Another way to describe it is “open” or “closed.” If you’re playing a storyline open, the audience sees and understands everything that’s happening. If you’re playing it closed, the audience doesn’t know a character is even in danger till you pull back the curtain and they gasp.
There’s a significant plot point that often accompanies both sorts of storytelling: The Moment They Figure It Out. It’s the moment the detective lifts the nicotine-stained cuff of the victim and realizes who the murderer is. The moment the ingénue grasps that the charming gentleman sharing a train compartment with her is a serial killer. That moment.

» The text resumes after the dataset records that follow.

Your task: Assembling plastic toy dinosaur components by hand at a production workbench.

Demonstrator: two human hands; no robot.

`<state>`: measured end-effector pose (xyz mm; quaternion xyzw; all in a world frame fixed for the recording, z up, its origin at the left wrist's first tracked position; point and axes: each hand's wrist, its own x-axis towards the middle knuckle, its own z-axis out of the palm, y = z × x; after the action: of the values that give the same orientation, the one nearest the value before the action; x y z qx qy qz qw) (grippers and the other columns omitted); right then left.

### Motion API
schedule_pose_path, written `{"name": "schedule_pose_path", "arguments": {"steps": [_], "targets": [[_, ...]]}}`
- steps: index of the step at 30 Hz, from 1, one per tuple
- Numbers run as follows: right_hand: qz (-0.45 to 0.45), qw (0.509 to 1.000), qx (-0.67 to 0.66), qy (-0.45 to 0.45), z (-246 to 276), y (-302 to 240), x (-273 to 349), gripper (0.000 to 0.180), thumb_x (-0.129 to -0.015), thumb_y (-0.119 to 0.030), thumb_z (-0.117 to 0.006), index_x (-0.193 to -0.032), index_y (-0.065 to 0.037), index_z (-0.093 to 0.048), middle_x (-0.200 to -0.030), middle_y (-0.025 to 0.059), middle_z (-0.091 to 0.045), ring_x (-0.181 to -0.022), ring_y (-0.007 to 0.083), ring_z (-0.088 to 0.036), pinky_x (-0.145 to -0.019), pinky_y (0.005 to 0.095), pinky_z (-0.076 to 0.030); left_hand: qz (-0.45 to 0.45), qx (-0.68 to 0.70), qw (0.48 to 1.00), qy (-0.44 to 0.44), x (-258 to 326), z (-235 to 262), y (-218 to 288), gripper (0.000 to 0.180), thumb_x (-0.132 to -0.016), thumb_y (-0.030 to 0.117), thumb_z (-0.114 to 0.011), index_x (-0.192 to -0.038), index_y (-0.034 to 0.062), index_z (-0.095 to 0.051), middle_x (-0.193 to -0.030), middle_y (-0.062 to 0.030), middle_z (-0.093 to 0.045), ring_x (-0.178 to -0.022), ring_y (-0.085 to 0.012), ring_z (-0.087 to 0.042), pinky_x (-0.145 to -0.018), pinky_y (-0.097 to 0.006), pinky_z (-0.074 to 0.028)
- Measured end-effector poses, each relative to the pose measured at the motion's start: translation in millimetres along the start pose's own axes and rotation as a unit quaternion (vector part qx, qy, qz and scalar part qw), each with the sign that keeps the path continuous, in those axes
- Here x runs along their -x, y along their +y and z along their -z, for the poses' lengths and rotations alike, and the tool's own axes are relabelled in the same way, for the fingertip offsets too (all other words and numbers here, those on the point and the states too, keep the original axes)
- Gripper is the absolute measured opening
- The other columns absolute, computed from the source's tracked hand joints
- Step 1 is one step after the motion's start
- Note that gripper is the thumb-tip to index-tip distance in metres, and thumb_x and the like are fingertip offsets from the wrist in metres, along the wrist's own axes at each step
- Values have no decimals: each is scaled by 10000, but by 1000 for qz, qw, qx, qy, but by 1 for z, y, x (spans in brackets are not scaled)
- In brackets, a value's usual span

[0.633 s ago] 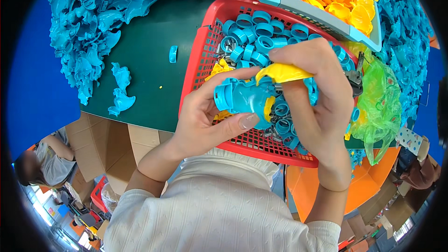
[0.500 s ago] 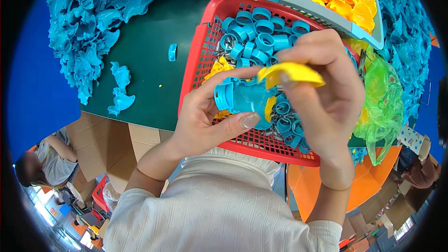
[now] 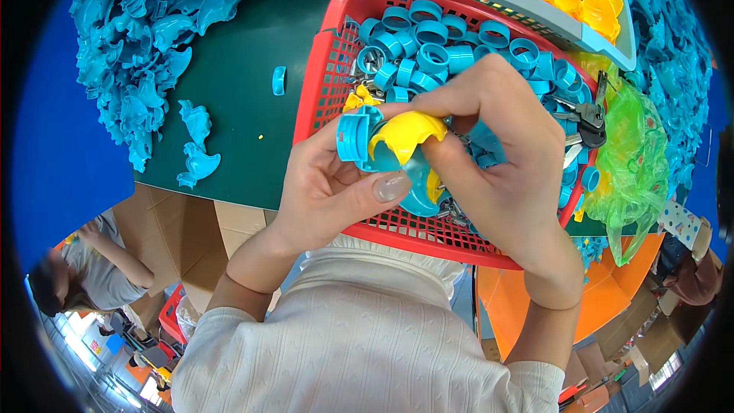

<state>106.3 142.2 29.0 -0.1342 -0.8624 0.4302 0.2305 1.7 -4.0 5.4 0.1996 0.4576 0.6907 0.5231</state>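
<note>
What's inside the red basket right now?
The red basket holds many blue rings, a few yellow pieces and some keys. Both hands cover its middle, so what lies beneath them is hidden.

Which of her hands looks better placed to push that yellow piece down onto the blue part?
Probably the right hand: its fingers already pinch the yellow piece, while the left hand cradles the blue part.

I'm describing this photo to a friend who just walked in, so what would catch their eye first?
First, the two hands at centre: the left hand grips a blue plastic piece while the right hand presses a yellow shell onto it. Beneath them sits a red basket full of blue rings. A heap of blue parts fills the table's left side.
</note>
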Motion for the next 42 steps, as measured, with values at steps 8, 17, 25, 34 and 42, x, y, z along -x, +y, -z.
{"name": "schedule_pose_path", "arguments": {"steps": [8,17,25,34,42], "targets": [[5,999,18,37,-2,0,1,174,-665,68,-607,-822,-7,-604,-699,41,-502,-591,115,-476,-514,231,-400,-19,-59,998,-1,0,-2,-1,481,-817,105,-648,-1228,-24,-435,-1146,-103,-540,-1036,-166,-546,-896,-324,-453],[45,988,133,66,-6,-3,4,180,-609,71,-615,-761,-5,-554,-662,74,-452,-589,195,-470,-493,282,-379,-69,-21,997,-18,0,-4,-4,478,-821,106,-643,-1232,-30,-441,-1156,-102,-530,-1037,-174,-539,-893,-317,-452],[71,984,147,75,-7,-3,4,207,-593,56,-636,-765,-8,-540,-662,82,-450,-597,221,-470,-518,303,-377,-23,-37,999,5,-1,-6,-1,499,-835,115,-628,-1266,-27,-418,-1119,-84,-541,-932,-117,-543,-793,-257,-465],[71,985,152,31,0,-8,7,205,-642,62,-638,-813,-14,-555,-721,85,-556,-637,228,-567,-554,287,-454,-30,-39,997,-56,3,3,-1,478,-839,100,-614,-1253,-43,-422,-1223,-123,-492,-902,-95,-527,-783,-248,-467],[-7,996,87,-21,6,-15,10,193,-691,33,-653,-877,5,-608,-789,103,-630,-677,203,-640,-581,253,-499,-100,-104,989,-12,2,4,-6,454,-828,105,-621,-1218,-51,-447,-1233,-141,-492,-878,-120,-579,-731,-243,-506]]}}
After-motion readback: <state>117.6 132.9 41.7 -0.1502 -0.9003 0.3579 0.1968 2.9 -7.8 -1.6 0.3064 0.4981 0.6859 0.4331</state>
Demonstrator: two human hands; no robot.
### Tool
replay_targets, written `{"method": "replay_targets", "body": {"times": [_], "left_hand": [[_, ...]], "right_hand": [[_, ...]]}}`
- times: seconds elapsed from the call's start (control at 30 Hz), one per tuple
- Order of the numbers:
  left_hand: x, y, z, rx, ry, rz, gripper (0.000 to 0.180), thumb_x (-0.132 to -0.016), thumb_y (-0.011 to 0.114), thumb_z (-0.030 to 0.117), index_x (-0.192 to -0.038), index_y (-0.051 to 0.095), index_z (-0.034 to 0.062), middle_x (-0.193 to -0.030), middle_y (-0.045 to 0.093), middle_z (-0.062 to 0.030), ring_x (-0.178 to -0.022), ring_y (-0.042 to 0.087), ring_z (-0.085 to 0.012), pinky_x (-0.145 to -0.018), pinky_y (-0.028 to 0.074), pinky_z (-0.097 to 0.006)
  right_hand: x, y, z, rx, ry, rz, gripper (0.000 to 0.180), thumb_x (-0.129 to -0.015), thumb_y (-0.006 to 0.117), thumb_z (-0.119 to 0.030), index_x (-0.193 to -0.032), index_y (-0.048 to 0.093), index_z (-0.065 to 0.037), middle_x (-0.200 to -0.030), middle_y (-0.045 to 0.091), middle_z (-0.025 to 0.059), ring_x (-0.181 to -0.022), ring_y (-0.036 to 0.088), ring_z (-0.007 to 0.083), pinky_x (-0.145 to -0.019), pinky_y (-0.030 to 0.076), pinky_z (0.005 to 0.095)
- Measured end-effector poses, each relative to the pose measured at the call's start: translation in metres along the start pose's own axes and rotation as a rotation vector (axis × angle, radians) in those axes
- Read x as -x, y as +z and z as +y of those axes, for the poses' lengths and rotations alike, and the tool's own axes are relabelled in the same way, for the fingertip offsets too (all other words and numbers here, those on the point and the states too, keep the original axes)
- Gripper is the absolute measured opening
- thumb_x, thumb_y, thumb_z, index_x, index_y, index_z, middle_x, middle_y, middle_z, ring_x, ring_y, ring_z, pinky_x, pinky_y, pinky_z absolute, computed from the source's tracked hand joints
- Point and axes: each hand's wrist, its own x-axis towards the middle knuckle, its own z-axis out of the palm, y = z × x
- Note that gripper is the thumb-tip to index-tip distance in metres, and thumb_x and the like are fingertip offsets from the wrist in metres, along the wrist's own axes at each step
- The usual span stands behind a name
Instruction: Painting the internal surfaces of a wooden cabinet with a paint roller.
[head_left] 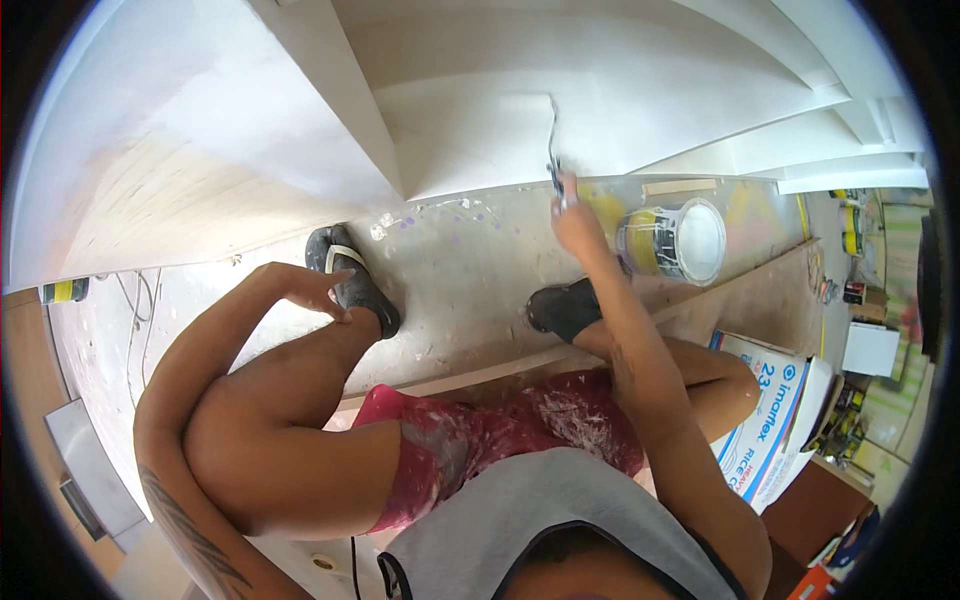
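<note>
My right hand (572, 222) is closed around the handle of a small paint roller (554, 130) with a bent wire frame. Its pale roller head lies against the white panel (450, 110) of a cabinet-like unit and barely stands out from it. Over my left shin, my left hand (318, 291) hangs with loose fingers apart, holding nothing, close to my shoe (366, 290). To the right of my right hand is an open paint bucket (660, 243), with white paint showing in its round mouth (703, 241).
A white upright board (180, 170) rises at the left. Paint spots mark the floor (450, 260). A wooden plank (760, 275) lies at the right, near a printed cardboard box (760, 420). A thin wood strip (680, 187) sits behind the bucket. Cans and clutter fill the far right.
</note>
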Motion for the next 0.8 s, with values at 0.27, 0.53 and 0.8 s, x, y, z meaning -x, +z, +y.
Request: {"method": "replay_targets", "body": {"times": [0.27, 0.53, 0.8], "left_hand": [[-0.017, -0.007, 0.003, -0.083, 0.044, -0.091, 0.113, -0.081, 0.065, 0.065, -0.153, 0.011, -0.0026, -0.148, 0.039, -0.0264, -0.14, 0.035, -0.0361, -0.115, 0.028, -0.042], [-0.02, -0.01, 0.017, -0.214, 0.01, -0.099, 0.108, -0.081, 0.064, 0.065, -0.153, 0.017, -0.0005, -0.15, 0.035, -0.0265, -0.14, 0.035, -0.0365, -0.114, 0.03, -0.042], [-0.01, -0.004, 0.007, -0.153, 0.021, -0.074, 0.104, -0.082, 0.06, 0.067, -0.153, 0.019, 0.0026, -0.149, 0.038, -0.0234, -0.137, 0.04, -0.0358, -0.113, 0.031, -0.042]], "right_hand": [[-0.194, -0.035, -0.066, -0.094, -0.063, -0.013, 0.045, -0.096, 0.046, -0.02, -0.137, 0.029, -0.011, -0.078, 0.066, 0.0271, -0.068, 0.068, 0.0389, -0.065, 0.053, 0.0484], [-0.227, -0.031, -0.055, -0.032, -0.138, 0.076, 0.046, -0.096, 0.05, -0.022, -0.137, 0.032, -0.014, -0.073, 0.066, 0.0234, -0.055, 0.065, 0.0336, -0.052, 0.051, 0.0445], [0.006, -0.014, 0.025, 0.095, 0.027, 0.031, 0.044, -0.097, 0.047, -0.022, -0.139, 0.034, -0.02, -0.085, 0.065, 0.0281, -0.081, 0.063, 0.0477, -0.071, 0.047, 0.0581]]}}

Beginning scriptwriters are often reluctant to play anything that’s based on a thought process going on in a character’s head; isn’t that going to require an amazing actor? Of course, an amazing actor always helps — but the short answer is, no. The sequence of images cut together in editing will tell the tale.
Let’s say we’re playing this story open; we-the-audience have seen the bomb go into the box. And let’s say our protagonist is innocently riding on this very bus. He notes the man with the box get on, but thinks nothing of it. Other riders crowd on; there’s a little girl with a lunchbox next to him, a tired woman fixing her makeup, a man arguing into his cellphone. Our hero’s eyes wander back to the man with the box: his hands are sweating. Our hero reacts: a bit odd. Maybe he’s stressed about something? Back to the little girl, the arguing man… and next our hero sees, let’s say, a splotch of blue paint on the right shoe of the man with the box. And we know that there’s been a group of old-fashioned anarchist bombers leaving messages in that exact shade of blue paint all over town.

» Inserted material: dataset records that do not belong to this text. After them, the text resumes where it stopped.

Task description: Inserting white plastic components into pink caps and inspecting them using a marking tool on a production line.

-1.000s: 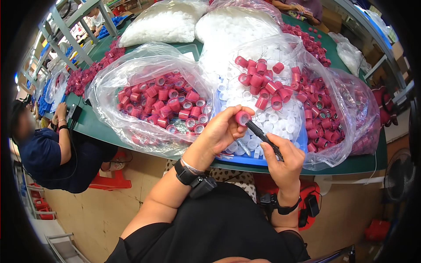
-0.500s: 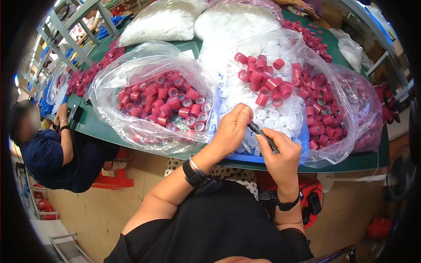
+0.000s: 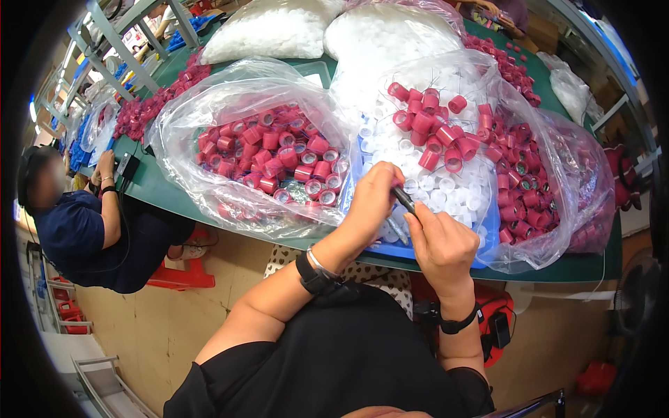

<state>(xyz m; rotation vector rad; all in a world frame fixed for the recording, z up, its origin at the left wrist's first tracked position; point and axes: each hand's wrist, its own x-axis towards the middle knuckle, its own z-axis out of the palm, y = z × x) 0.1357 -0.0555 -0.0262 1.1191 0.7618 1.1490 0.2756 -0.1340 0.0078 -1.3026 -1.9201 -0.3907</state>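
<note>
My right hand [image 3: 444,244] is closed around a slim black pen-like tool [image 3: 404,199], which slants up to the left. The tool's tip end meets the fingers of my left hand [image 3: 371,198]. That hand is closed in a pinch; a trace of pink shows at its fingertips, but what it holds is mostly hidden. Both hands are over the front of a blue tray [image 3: 490,240] full of small white plastic caps [image 3: 449,198]. On those caps lies a loose pile of red cylindrical pieces [image 3: 432,129] with thin wires. A slender greyish object [image 3: 398,230] lies below my left hand.
Clear plastic bags of red cylinders stand left [image 3: 279,150] and right [image 3: 519,188] of the tray. Bulging bags of white parts [image 3: 390,35] sit behind on the green table [image 3: 160,188]. A person in dark blue [image 3: 77,223] sits at the left.
My head view has shifted slightly, so the table's things appear a little further right. My right hand has turned a little on the black tool, covering more of it. Both hands stay together.
</note>
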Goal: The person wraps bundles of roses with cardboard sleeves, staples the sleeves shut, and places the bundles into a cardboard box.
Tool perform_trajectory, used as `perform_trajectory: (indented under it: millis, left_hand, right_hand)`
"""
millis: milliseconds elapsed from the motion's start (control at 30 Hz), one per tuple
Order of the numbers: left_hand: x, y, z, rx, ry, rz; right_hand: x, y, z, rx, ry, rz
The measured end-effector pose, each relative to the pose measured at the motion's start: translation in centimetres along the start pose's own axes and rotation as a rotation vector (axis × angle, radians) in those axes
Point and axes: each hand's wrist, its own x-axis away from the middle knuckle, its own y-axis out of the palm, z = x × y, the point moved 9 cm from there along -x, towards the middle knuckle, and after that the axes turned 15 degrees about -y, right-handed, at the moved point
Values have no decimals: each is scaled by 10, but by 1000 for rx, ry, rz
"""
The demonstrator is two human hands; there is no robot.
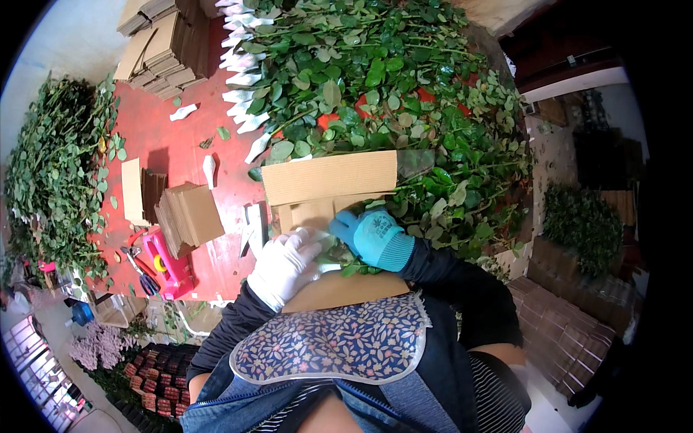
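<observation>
My left hand point(284, 265) wears a white glove. Its fingers are curled together over a pale sleeved flower head, which they mostly cover. My right hand point(369, 237), in a blue-green glove, points inward with fingers bent close to the leafy stems point(334, 252); what lies under the fingertips is hidden. Another white-sleeved bud point(328, 268) lies just below, beside the left hand. Beneath both hands is a brown cardboard sheet point(346, 290), with its corrugated far flap point(330, 177) standing beyond them.
Leafy stems point(390, 79) with white-sleeved heads cover the far side of the red table point(166, 141). Cardboard stacks point(189, 220) stand at left, near a pink tape dispenser point(167, 265) and pruning shears point(141, 270). More foliage point(54, 151) lies at far left.
</observation>
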Motion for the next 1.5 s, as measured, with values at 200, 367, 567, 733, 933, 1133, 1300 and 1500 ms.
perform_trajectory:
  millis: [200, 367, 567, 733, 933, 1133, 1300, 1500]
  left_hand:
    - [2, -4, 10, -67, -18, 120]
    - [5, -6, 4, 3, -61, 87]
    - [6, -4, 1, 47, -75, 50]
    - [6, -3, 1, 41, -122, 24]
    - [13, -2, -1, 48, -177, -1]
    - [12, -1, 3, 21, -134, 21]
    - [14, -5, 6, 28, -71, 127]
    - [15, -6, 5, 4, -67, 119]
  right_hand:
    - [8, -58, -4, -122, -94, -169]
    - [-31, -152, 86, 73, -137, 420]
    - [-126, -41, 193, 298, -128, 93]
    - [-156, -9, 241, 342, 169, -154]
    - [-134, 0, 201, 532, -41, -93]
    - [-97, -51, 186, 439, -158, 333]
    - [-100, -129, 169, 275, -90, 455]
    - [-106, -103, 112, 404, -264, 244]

Our hero notices. He looks uncertain, confused; this is quite a coincidence; he’s beginning to suspect, struggling with his thoughts… We think, “Yes! It’s him! Get up, do something!” But it’s just blue paint. And then a woman accidentally steps on the bomber’s foot. She apologizes. And the bomber tells her it’s quite all right… with a speech impediment. And not three scenes ago, our protagonist was at a meeting with an FBI profiler who believed that the head of the anarchist bombers has a speech impediment. Our hero’s eyes grow wide with shock. And we know! The fucking eagle has landed. This is The Moment He Figured It Out. So when he leaps to his feet and tries to grab the box away and yells for the confused passengers around him to get off the bus, we’re thinking, “Yes! Go, hero, go!”
While an editing sequence helps, it’s not always required. Take the moment in Sex, Lies and Videotape when the wife finds her sister’s earring on her own living room floor. That is actor-dependent; Andie MacDowell has to spell out the revelation on her face. Here, she’s supported not by a sequence of images on screen, but the images in the audience’s memory, who’ve seen that her husband and sister are having an affair. They know where her thoughts are going because they already have a map.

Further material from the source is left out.